| Required action |
Locate, in the data below, the line that contains "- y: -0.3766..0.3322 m" and the line that contains "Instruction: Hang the"; reproduce exactly those two lines and every line between them, nothing more.

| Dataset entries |
★ ★ ★ ★
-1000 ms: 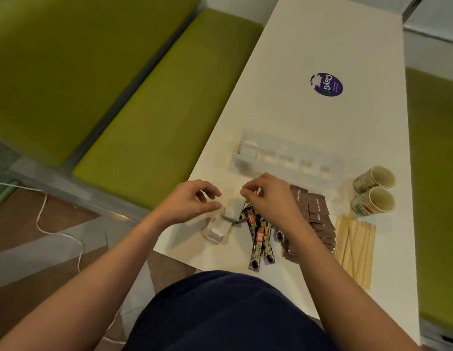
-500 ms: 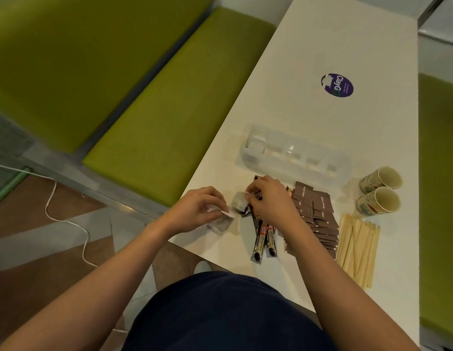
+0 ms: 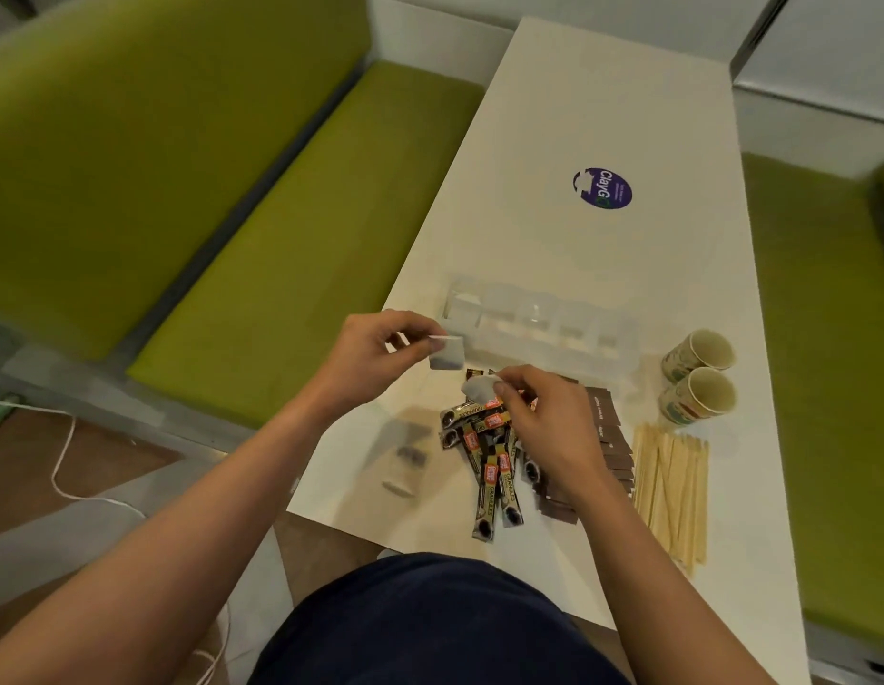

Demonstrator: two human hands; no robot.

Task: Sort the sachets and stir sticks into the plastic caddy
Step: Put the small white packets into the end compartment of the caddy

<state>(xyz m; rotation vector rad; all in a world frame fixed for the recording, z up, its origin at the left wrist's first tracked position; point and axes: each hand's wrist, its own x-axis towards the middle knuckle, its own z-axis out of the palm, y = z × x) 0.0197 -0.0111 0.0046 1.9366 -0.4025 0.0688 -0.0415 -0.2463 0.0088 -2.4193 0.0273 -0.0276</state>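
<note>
The left hand (image 3: 376, 355) pinches a small white sachet (image 3: 446, 355) between thumb and forefinger, holding it in the air just beside the near-left corner of the clear plastic caddy (image 3: 539, 324). The right hand (image 3: 549, 422) is clamped on a second white sachet (image 3: 477, 388) at its fingertips, above the pile of dark coffee stick sachets (image 3: 489, 457) near the table's (image 3: 603, 101) near edge. A blurred pale sachet (image 3: 403, 457) lies toward the near-left corner. Brown flat sachets (image 3: 609, 437) sit right of the hand, with wooden stir sticks (image 3: 670, 491) beside them toward the right edge. 2 paper cups (image 3: 699, 375) lie on their sides just right of the caddy. A round purple sticker (image 3: 603, 188) marks the table farther back.
</note>
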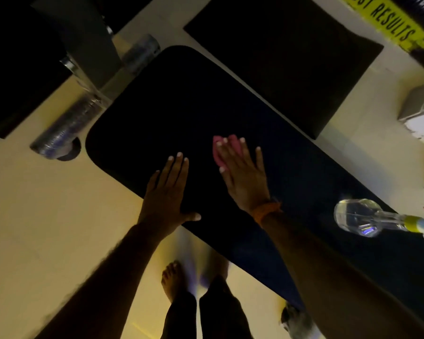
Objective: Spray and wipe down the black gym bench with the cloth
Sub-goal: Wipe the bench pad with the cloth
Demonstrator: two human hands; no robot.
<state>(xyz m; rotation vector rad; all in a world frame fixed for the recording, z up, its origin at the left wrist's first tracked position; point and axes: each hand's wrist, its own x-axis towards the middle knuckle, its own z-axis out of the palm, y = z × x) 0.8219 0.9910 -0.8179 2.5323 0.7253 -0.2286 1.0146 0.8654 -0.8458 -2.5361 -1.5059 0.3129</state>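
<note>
The black gym bench (171,104) runs diagonally from upper left to lower right. My right hand (242,177) lies flat on a pink cloth (218,152), pressing it onto the bench pad; only the cloth's left and far edges show past my fingers. My left hand (167,192) rests flat on the pad's near edge, fingers spread, holding nothing. A clear spray bottle (360,217) with a yellow collar lies on its side on the bench, to the right of my right wrist.
A black floor mat (291,59) lies beyond the bench. Metal bench legs and rollers (66,133) stand at the left. A yellow banner (389,23) is at top right, and pale objects (421,111) sit at the right edge. My bare feet (171,280) stand on the pale floor.
</note>
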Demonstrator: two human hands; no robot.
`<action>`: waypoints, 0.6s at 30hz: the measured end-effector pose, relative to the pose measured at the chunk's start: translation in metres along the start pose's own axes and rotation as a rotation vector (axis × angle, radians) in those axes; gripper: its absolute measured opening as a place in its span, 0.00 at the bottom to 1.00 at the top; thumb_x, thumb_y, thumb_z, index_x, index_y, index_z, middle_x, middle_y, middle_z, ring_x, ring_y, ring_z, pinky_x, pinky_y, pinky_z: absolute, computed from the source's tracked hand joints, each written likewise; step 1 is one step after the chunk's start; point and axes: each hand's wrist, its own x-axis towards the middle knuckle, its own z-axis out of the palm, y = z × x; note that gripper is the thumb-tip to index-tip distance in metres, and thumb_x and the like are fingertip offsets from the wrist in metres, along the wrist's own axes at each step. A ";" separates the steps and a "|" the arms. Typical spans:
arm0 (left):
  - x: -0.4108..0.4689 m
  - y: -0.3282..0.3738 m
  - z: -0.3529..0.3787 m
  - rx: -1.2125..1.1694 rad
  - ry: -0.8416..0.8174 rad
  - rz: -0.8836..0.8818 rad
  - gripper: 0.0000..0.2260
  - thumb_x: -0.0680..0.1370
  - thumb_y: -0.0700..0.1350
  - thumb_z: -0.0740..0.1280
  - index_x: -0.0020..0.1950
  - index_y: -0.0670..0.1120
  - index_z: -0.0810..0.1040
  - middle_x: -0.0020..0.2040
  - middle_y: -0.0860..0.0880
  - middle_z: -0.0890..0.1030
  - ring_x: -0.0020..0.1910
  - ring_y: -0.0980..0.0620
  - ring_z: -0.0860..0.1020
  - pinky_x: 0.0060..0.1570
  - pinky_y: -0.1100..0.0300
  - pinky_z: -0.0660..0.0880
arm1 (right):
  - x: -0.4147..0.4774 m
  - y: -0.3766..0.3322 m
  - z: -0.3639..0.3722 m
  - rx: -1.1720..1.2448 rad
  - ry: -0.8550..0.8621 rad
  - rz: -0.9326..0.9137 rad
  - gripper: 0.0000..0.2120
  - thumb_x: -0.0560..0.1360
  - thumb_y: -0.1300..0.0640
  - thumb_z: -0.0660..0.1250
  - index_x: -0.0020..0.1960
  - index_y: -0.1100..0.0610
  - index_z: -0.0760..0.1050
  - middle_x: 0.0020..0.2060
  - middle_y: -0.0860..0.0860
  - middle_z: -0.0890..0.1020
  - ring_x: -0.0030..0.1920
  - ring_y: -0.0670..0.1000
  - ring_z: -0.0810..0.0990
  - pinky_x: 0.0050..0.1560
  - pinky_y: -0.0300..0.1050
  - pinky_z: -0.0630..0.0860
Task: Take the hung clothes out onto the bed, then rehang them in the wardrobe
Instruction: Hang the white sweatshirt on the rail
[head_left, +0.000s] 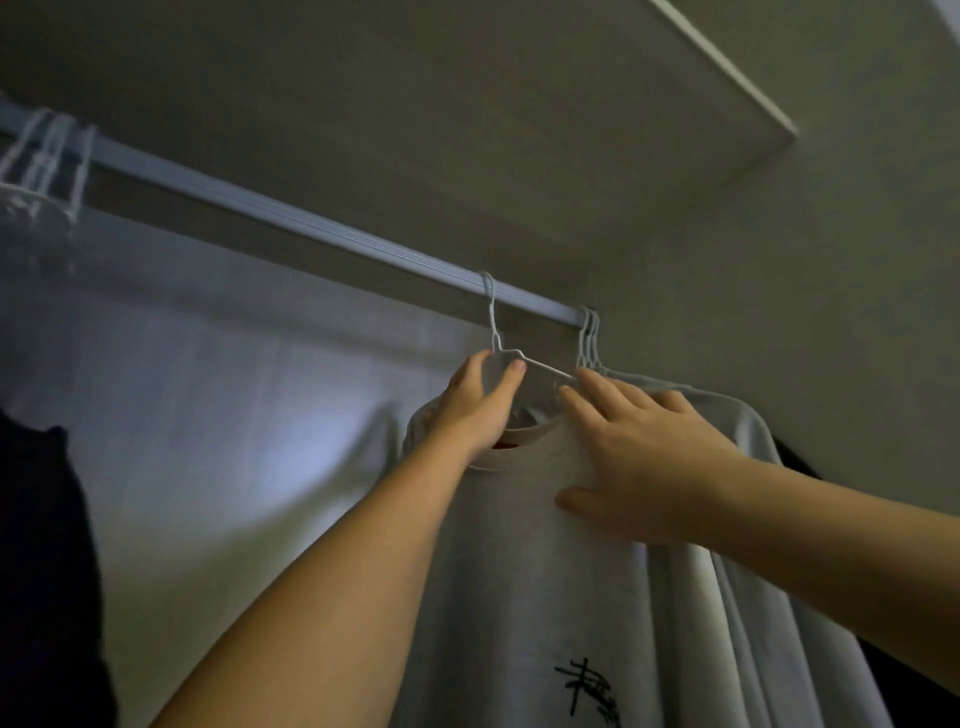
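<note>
Head | left hand (480, 402) pinches hanger (492, 322) | right hand (652, 460) flat on shirt (519, 597)

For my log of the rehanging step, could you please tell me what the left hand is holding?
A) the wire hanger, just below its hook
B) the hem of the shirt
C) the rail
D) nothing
A: the left hand pinches the hanger just below its hook, which sits over the rail, while the right hand lies flat on the shirt.
</note>
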 end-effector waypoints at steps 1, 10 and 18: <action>0.002 0.003 0.011 -0.018 -0.022 -0.003 0.30 0.75 0.73 0.54 0.74 0.62 0.61 0.76 0.53 0.67 0.72 0.46 0.68 0.71 0.43 0.63 | -0.001 0.008 0.004 -0.012 -0.008 0.015 0.47 0.73 0.31 0.58 0.79 0.52 0.41 0.79 0.52 0.42 0.79 0.53 0.46 0.75 0.57 0.53; 0.030 0.016 0.107 -0.145 -0.168 -0.044 0.47 0.60 0.82 0.50 0.75 0.62 0.60 0.74 0.50 0.70 0.72 0.44 0.69 0.72 0.43 0.62 | -0.010 0.071 0.034 -0.216 -0.096 0.075 0.45 0.74 0.31 0.55 0.80 0.54 0.41 0.79 0.53 0.42 0.79 0.52 0.41 0.76 0.61 0.42; 0.044 0.005 0.140 -0.143 -0.112 -0.027 0.45 0.60 0.83 0.50 0.74 0.67 0.60 0.74 0.51 0.71 0.72 0.44 0.69 0.70 0.42 0.65 | -0.011 0.079 0.049 -0.295 -0.020 0.032 0.49 0.68 0.29 0.36 0.80 0.58 0.44 0.79 0.57 0.44 0.79 0.55 0.43 0.77 0.57 0.41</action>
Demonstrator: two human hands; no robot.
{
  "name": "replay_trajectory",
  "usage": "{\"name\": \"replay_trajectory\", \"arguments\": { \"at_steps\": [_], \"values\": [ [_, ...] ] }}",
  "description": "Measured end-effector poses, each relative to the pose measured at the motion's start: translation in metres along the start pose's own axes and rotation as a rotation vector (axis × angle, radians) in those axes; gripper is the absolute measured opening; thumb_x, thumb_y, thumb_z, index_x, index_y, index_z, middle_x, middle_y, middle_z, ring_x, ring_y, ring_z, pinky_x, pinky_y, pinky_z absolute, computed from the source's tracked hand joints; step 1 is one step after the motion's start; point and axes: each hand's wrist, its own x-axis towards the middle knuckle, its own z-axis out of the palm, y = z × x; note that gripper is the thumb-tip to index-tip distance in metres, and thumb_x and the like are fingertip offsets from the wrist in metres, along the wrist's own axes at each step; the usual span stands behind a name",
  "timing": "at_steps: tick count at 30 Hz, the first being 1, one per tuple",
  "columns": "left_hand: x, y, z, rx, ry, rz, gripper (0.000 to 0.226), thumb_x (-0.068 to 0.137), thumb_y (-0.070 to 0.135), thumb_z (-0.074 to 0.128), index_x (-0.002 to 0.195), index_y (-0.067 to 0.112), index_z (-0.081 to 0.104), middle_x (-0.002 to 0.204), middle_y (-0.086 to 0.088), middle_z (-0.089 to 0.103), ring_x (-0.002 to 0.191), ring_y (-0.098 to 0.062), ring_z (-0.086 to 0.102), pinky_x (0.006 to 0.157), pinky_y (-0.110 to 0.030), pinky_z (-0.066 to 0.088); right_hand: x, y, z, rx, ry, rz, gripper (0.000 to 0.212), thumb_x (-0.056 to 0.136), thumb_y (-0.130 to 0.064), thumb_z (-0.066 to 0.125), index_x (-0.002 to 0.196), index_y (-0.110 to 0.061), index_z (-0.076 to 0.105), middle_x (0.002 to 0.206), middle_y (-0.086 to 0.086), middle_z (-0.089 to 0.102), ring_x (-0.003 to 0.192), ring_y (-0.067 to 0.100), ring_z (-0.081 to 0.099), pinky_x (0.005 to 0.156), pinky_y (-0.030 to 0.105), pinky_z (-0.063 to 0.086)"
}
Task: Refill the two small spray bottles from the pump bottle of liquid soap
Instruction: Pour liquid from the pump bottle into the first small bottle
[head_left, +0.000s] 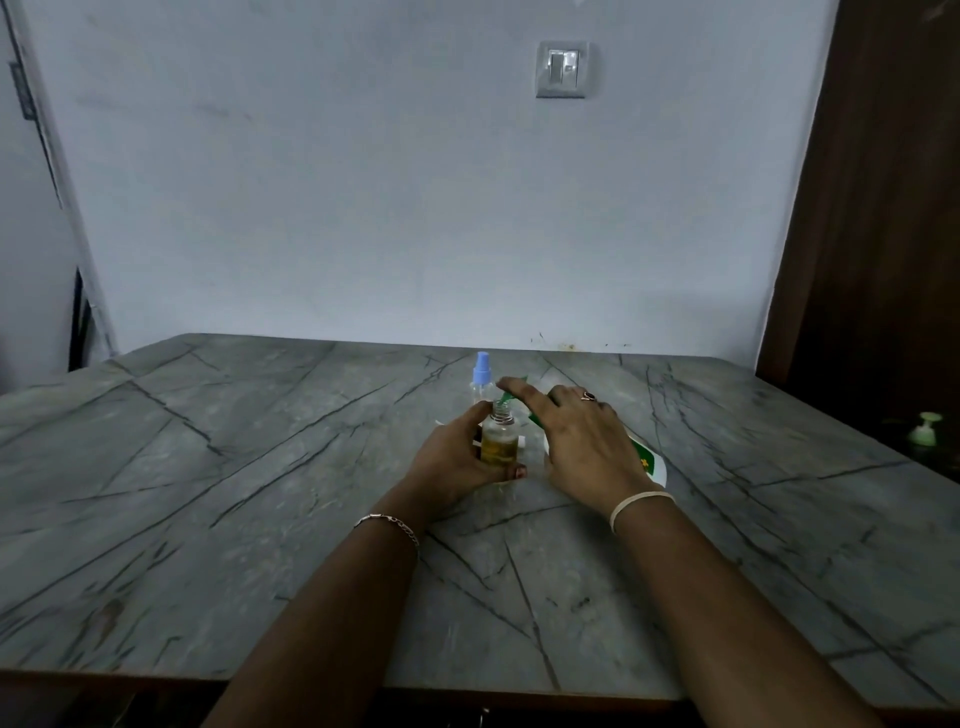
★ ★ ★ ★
| Result for this task |
  - y: -0.3766..0.3322 m
  - z: -0.3639..0.3722 m
  - rx: -1.1720..1.2448 rad
  - ry: -0.8550..0.8621 rad
  - rz: -0.9326..0.9137 rad
  - gripper: 0.0000..0.2120
  - thumb_x: -0.0560..0.1360
  - thumb_y: -0.1300..0.0640
  - thumb_z: -0.0660..0.1250
  - index_x: -0.0020..0.1960
  - index_y: -0.1100..0.0610
  - index_z: -0.0760..0.1050
  - middle_x: 0.0020..0.2060
  - middle_y: -0.0860..0.0860
  - middle_z: -0.0890..0.1020
  - ring_x: -0.0030..0.1920
  - ring_y: -0.0670..0.1000
  - ring_z: -0.0810..0.0990
  - pinky_x: 0.0050..0.1560
  - pinky_y: -0.0300..0.1050
  - pinky_z: -0.0630..0.0860
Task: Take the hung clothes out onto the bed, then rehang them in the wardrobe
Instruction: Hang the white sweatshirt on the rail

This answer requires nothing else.